EXERCISE: Copy exactly the lines of the data below that run from the line holding "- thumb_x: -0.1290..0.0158" through the line holding "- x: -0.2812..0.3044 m", both ends included.

Records contained in a dataset:

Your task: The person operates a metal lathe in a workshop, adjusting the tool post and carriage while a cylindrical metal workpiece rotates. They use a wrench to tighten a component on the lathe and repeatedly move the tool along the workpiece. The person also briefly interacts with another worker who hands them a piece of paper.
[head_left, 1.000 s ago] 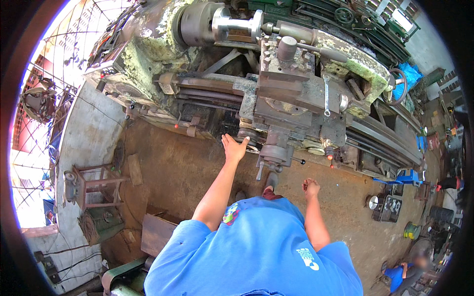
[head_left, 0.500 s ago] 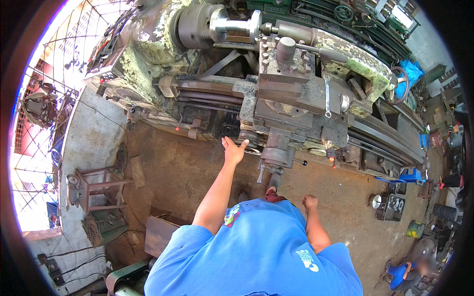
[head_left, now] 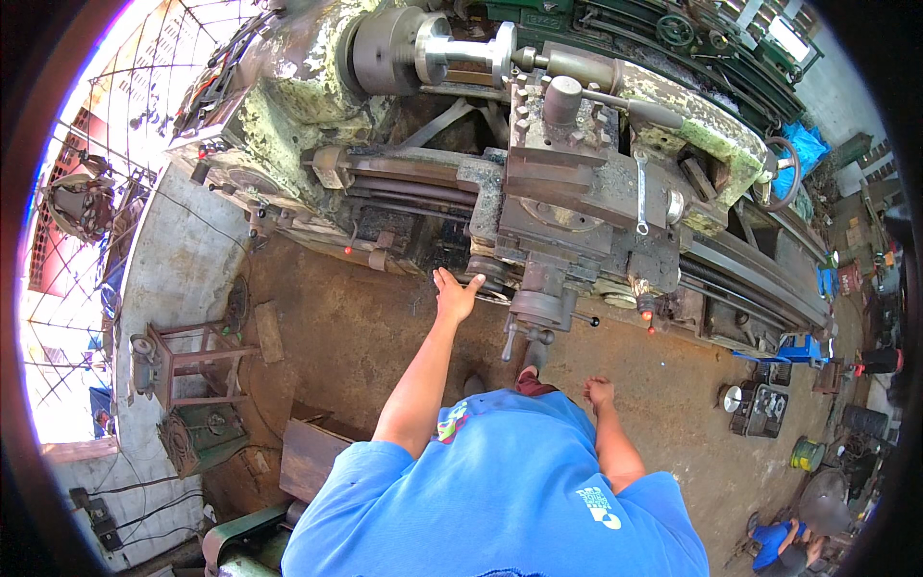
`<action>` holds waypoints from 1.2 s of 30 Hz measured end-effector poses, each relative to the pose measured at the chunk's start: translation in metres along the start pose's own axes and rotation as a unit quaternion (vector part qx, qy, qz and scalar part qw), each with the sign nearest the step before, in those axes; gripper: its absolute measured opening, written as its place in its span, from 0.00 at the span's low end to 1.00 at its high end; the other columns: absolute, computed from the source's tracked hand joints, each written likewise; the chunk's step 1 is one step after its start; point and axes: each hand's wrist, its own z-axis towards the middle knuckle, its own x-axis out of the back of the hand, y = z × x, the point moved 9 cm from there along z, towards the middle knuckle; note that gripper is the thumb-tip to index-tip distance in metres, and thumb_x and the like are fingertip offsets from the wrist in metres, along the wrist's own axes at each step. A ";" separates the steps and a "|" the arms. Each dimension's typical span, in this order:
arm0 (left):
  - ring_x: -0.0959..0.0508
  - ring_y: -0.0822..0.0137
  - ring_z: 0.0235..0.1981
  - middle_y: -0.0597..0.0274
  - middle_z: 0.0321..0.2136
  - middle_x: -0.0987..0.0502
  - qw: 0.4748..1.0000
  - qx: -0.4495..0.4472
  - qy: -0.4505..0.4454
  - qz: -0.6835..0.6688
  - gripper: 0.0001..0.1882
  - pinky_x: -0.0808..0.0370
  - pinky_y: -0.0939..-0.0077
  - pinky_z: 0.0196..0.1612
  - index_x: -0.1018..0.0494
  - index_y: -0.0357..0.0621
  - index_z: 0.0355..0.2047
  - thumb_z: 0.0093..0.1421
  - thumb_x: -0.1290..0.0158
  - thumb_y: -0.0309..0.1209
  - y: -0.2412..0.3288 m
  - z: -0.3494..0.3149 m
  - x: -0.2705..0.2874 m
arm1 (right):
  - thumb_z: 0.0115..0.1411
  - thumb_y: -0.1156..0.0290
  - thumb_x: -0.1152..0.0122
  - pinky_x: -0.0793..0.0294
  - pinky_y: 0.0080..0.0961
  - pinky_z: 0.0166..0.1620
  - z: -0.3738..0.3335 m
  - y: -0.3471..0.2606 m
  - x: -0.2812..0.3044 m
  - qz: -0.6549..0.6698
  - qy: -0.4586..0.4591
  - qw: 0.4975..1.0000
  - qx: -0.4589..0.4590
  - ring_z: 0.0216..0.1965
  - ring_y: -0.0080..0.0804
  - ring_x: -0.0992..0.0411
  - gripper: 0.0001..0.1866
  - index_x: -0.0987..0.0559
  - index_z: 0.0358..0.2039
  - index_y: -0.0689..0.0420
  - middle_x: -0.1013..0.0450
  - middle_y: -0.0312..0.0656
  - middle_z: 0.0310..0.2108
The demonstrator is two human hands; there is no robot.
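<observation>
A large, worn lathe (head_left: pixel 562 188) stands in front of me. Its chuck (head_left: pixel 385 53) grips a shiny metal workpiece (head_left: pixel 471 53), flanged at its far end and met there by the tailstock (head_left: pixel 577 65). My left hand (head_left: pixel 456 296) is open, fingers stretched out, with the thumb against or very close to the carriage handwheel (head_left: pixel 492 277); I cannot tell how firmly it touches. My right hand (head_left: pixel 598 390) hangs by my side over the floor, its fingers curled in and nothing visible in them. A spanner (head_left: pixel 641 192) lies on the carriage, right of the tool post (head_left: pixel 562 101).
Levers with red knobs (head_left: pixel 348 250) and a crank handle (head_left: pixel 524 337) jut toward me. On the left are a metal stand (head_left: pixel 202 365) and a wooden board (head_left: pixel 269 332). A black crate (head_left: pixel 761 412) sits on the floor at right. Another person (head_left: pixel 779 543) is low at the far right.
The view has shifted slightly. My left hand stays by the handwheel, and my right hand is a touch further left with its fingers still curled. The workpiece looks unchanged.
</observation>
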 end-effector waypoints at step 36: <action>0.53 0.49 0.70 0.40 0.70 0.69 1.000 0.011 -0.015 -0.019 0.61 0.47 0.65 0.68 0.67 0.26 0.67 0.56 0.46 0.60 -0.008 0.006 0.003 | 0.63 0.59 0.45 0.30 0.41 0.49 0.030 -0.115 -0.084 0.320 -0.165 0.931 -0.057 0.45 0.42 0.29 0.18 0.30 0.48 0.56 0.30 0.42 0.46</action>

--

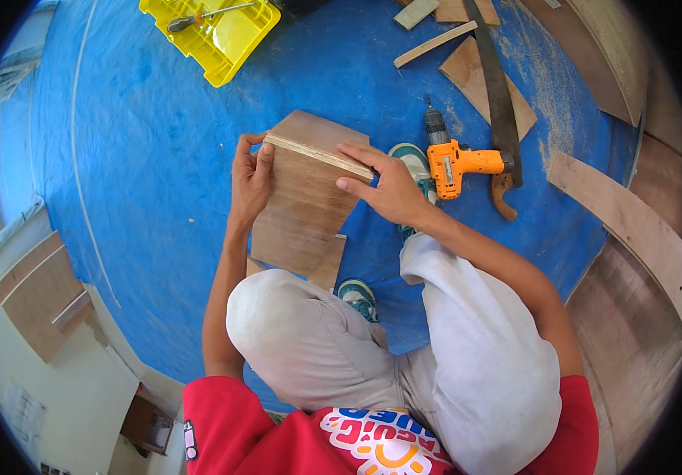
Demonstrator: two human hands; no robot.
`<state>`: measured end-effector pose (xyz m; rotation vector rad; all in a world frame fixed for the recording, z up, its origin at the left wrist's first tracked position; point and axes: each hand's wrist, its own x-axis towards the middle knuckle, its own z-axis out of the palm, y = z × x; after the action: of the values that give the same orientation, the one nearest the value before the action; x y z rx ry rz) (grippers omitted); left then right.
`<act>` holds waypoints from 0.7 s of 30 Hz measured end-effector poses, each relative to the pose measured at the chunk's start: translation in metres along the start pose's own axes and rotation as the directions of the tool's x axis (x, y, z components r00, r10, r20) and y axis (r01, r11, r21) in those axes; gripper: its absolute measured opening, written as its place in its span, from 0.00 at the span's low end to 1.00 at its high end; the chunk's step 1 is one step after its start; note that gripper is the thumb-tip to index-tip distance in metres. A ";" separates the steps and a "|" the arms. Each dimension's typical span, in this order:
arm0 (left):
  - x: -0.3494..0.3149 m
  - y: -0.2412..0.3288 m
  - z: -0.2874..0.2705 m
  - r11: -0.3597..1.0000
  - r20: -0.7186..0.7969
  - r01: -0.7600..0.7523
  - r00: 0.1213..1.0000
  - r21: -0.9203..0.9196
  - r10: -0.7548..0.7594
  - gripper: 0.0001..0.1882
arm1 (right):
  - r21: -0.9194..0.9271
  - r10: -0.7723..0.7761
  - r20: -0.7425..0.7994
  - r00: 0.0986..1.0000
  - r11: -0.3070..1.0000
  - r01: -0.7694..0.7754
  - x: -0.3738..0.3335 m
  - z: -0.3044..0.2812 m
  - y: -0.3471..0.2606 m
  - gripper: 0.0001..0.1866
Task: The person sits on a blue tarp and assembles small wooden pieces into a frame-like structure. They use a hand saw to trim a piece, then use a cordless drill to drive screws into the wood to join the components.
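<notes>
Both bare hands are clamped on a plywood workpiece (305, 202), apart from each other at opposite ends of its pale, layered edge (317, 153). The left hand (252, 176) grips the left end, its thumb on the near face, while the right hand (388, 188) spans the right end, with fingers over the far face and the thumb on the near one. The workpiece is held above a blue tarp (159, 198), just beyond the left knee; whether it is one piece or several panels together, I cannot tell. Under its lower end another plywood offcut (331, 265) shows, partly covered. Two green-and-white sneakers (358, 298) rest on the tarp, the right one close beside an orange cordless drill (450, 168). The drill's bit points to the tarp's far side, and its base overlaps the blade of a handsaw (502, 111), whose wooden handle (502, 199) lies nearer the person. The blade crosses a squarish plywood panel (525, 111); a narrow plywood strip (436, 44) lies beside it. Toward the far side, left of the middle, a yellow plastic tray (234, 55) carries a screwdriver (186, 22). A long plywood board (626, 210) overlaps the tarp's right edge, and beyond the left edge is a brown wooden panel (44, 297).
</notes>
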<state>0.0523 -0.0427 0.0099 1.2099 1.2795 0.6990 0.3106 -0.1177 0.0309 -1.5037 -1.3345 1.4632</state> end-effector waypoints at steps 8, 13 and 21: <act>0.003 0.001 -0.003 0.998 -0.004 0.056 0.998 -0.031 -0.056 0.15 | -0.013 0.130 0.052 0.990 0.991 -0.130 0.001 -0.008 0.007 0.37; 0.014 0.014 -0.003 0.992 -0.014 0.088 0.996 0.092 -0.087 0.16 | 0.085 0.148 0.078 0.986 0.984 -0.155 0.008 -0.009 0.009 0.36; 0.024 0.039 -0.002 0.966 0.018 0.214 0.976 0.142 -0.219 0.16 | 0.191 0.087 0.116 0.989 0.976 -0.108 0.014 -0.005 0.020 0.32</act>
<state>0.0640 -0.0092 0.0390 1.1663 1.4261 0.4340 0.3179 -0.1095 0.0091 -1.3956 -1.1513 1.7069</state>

REPLY TO THE TASK:
  - thumb_x: -0.1290..0.0158
  - thumb_y: -0.0309..0.1209
  - y: -0.2412..0.3288 m
  - z: -0.3494..0.3149 m
  - x: -0.2705..0.2874 m
arm1 (right):
  - thumb_z: 0.0115..0.1411
  - thumb_y: -0.1156..0.0290
  - thumb_x: -0.1152..0.0122
  - pinky_x: -0.0793..0.0294
  - pinky_y: 0.0080..0.0961
  - pinky_z: 0.0166..0.1620
  - z: -0.3738..0.3335 m
  - y: -0.3471..0.2606 m
  - x: -0.2812..0.3044 m

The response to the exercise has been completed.